EXERCISE PROMPT:
Exclude the images, then return every line below exactly as written.

DATASET ENTRIES:
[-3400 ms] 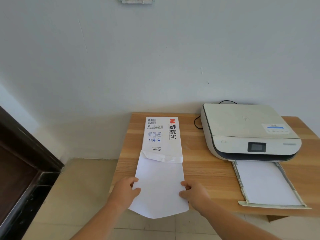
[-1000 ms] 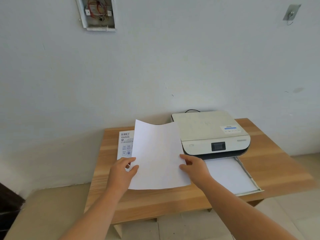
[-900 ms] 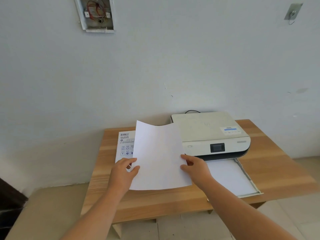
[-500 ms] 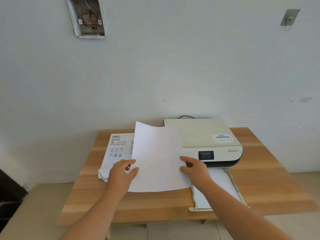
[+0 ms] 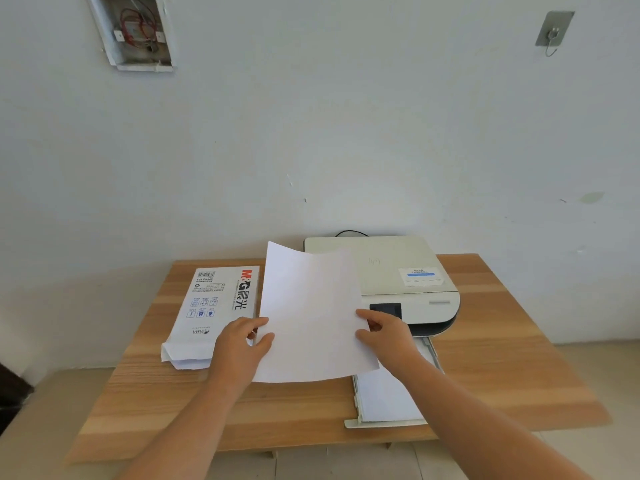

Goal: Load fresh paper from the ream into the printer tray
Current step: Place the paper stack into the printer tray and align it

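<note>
A stack of white paper [image 5: 311,313] is held tilted above the wooden table [image 5: 502,368], between the ream and the printer. My left hand [image 5: 239,348] grips its left edge and my right hand [image 5: 384,336] grips its right edge. The opened ream wrapper [image 5: 211,306], white with red and black print, lies flat at the left. The white printer [image 5: 401,278] stands at the back right. Its pulled-out tray [image 5: 381,400] holds white sheets and is partly hidden by the paper and my right forearm.
A black cable [image 5: 349,233] runs behind the printer against the white wall. An open wall box with wires [image 5: 133,29] sits high at the left, a metal hook [image 5: 553,31] high at the right. Tiled floor lies below the table's front edge.
The paper, earlier pulled out of the ream wrapper, is now lifted clear in both hands and has moved right toward the printer. The ream shows more fully at the left.
</note>
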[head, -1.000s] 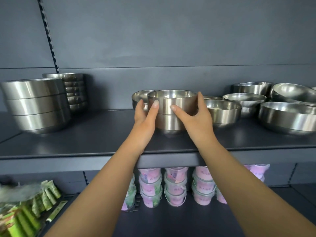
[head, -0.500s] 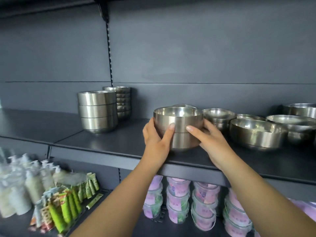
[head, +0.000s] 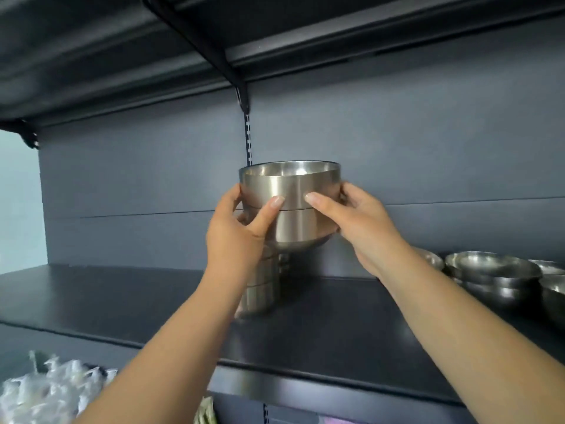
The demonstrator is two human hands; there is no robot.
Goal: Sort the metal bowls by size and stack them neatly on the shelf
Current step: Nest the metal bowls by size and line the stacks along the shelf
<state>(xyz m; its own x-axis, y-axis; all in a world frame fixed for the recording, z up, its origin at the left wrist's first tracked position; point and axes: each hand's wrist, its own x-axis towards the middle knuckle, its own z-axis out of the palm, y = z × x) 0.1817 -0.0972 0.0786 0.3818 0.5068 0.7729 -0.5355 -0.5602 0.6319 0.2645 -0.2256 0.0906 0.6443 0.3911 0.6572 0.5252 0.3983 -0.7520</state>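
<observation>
Presently, left hand (head: 237, 237) and right hand (head: 357, 221) grip opposite sides of two nested metal bowls (head: 290, 206), raised clear of the shelf (head: 336, 332) above a standing stack (head: 263, 289). Loose bowls (head: 492, 270) sit far right.

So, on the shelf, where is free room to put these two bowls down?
The shelf is bare left of the stack of bowls, out to its left end, and also between that stack and the loose bowls at right. The right end is crowded. Both hands, left hand and right hand, hold the nested pair above the stack.
</observation>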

SOLUTION TO THE EXERCISE:
[-3400 ms] 
[-1000 ms] 
[-900 ms] 
[-500 ms] 
[+0 ms] 

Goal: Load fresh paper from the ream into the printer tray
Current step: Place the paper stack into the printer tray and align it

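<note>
A stack of white paper [image 5: 311,313] is held tilted above the wooden table [image 5: 502,368], between the ream and the printer. My left hand [image 5: 239,348] grips its left edge and my right hand [image 5: 384,336] grips its right edge. The opened ream wrapper [image 5: 211,306], white with red and black print, lies flat at the left. The white printer [image 5: 401,278] stands at the back right. Its pulled-out tray [image 5: 381,400] holds white sheets and is partly hidden by the paper and my right forearm.
A black cable [image 5: 349,233] runs behind the printer against the white wall. An open wall box with wires [image 5: 133,29] sits high at the left, a metal hook [image 5: 553,31] high at the right. Tiled floor lies below the table's front edge.
The paper, earlier pulled out of the ream wrapper, is now lifted clear in both hands and has moved right toward the printer. The ream shows more fully at the left.
</note>
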[head, -1.000s] 
[head, -0.500s] 
[head, +0.000s] 
The demonstrator is two human hands; there is no robot.
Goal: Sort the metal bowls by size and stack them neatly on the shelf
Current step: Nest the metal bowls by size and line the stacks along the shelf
<state>(xyz m; its own x-axis, y-axis; all in a world frame fixed for the recording, z up, its origin at the left wrist's first tracked position; point and axes: each hand's wrist, its own x-axis towards the middle knuckle, its own z-axis out of the palm, y = z × x) 0.1817 -0.0972 0.0786 0.3818 0.5068 0.7729 -0.5355 -0.5602 0.6319 0.2645 -0.2256 0.0906 0.6443 0.3911 0.6572 0.5252 0.3983 -0.7520</state>
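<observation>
Presently, left hand (head: 237, 237) and right hand (head: 357, 221) grip opposite sides of two nested metal bowls (head: 290, 206), raised clear of the shelf (head: 336, 332) above a standing stack (head: 263, 289). Loose bowls (head: 492, 270) sit far right.

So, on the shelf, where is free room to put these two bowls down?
The shelf is bare left of the stack of bowls, out to its left end, and also between that stack and the loose bowls at right. The right end is crowded. Both hands, left hand and right hand, hold the nested pair above the stack.
</observation>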

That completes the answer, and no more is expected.